[WHAT IS NEEDED] Below are the records; restate word for word the lines from the first through the one containing "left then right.", and only those.

[DATA FOR THIS EXERCISE]
++++++++

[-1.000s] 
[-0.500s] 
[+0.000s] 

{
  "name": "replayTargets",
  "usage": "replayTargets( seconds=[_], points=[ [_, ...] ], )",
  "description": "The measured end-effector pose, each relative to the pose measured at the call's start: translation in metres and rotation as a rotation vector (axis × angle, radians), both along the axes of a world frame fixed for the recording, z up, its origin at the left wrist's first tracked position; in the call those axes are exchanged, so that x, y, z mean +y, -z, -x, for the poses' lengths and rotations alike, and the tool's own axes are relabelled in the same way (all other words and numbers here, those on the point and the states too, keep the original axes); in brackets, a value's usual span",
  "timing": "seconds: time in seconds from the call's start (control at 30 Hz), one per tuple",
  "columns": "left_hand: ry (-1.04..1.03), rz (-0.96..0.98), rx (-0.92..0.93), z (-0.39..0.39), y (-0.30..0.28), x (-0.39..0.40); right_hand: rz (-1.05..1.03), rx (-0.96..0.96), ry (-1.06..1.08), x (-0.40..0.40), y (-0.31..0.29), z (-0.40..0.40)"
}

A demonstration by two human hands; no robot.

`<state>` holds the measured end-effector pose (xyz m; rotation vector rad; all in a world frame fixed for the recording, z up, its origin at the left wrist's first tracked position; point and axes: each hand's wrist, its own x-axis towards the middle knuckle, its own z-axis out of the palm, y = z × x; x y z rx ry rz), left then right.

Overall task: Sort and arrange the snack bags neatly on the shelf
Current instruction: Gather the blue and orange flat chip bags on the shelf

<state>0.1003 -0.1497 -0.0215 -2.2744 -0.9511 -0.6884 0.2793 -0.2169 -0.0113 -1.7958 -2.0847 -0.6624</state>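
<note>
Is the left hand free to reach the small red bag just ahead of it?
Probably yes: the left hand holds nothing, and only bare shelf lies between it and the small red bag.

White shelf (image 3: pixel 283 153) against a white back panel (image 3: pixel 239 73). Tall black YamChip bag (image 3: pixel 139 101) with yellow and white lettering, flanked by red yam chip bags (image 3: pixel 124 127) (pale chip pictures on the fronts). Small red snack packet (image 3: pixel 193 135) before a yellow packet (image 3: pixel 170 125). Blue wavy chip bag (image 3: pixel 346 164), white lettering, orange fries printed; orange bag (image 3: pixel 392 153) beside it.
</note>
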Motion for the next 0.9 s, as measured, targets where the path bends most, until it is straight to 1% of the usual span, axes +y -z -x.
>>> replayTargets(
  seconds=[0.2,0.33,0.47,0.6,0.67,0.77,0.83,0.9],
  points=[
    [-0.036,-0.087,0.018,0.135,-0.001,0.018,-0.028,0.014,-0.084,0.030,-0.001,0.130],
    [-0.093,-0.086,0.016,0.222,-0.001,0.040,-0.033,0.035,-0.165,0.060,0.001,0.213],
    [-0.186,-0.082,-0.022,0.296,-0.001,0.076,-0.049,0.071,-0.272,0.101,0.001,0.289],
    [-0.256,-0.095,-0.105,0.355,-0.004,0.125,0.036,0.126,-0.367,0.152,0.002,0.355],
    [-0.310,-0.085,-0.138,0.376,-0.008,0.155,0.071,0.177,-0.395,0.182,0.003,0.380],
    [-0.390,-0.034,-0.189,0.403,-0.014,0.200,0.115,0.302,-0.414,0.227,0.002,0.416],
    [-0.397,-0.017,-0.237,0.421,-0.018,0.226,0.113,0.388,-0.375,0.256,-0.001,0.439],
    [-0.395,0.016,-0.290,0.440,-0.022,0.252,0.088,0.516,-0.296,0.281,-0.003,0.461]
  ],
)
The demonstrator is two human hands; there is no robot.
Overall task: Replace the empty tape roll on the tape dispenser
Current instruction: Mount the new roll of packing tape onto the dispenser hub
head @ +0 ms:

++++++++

[EXERCISE SOLUTION]
[-1.000s] 
[-0.500s] 
[+0.000s] 

{
  "name": "replayTargets",
  "usage": "replayTargets( seconds=[_], points=[ [_, ...] ], )",
  "description": "The measured end-effector pose, each relative to the pose measured at the call's start: translation in metres and rotation as a rotation vector (axis × angle, radians), both along the axes of a world frame fixed for the recording, z up, its origin at the left wrist's first tracked position; in the call those axes are exchanged, so that x, y, z mean +y, -z, -x, for the poses' lengths and rotations alike, and the tool's own axes are relabelled in the same way (all other words and numbers here, those on the point and the states too, keep the original axes); in brackets, a value's usual span",
  "timing": "seconds: time in seconds from the call's start (control at 30 Hz), one per tuple",
  "columns": "left_hand: ry (-1.04..1.03), rz (-0.96..0.98), rx (-0.92..0.93), z (-0.39..0.39), y (-0.30..0.28), x (-0.39..0.40); right_hand: rz (-1.05..1.03), rx (-0.96..0.96), ry (-1.06..1.08), x (-0.40..0.40), y (-0.31..0.29), z (-0.40..0.40)"
}

A demonstration by two human hands; no robot.

`<state>` holds the measured end-effector pose (xyz m; rotation vector rad; all in a world frame fixed for the recording, z up, its origin at the left wrist's first tracked position; point and axes: each hand's wrist, its own x-axis towards the middle knuckle, its own z-axis out of the palm, y = z × x; x y z rx ry rz), left then right.

The answer stands, and there is nothing more to add.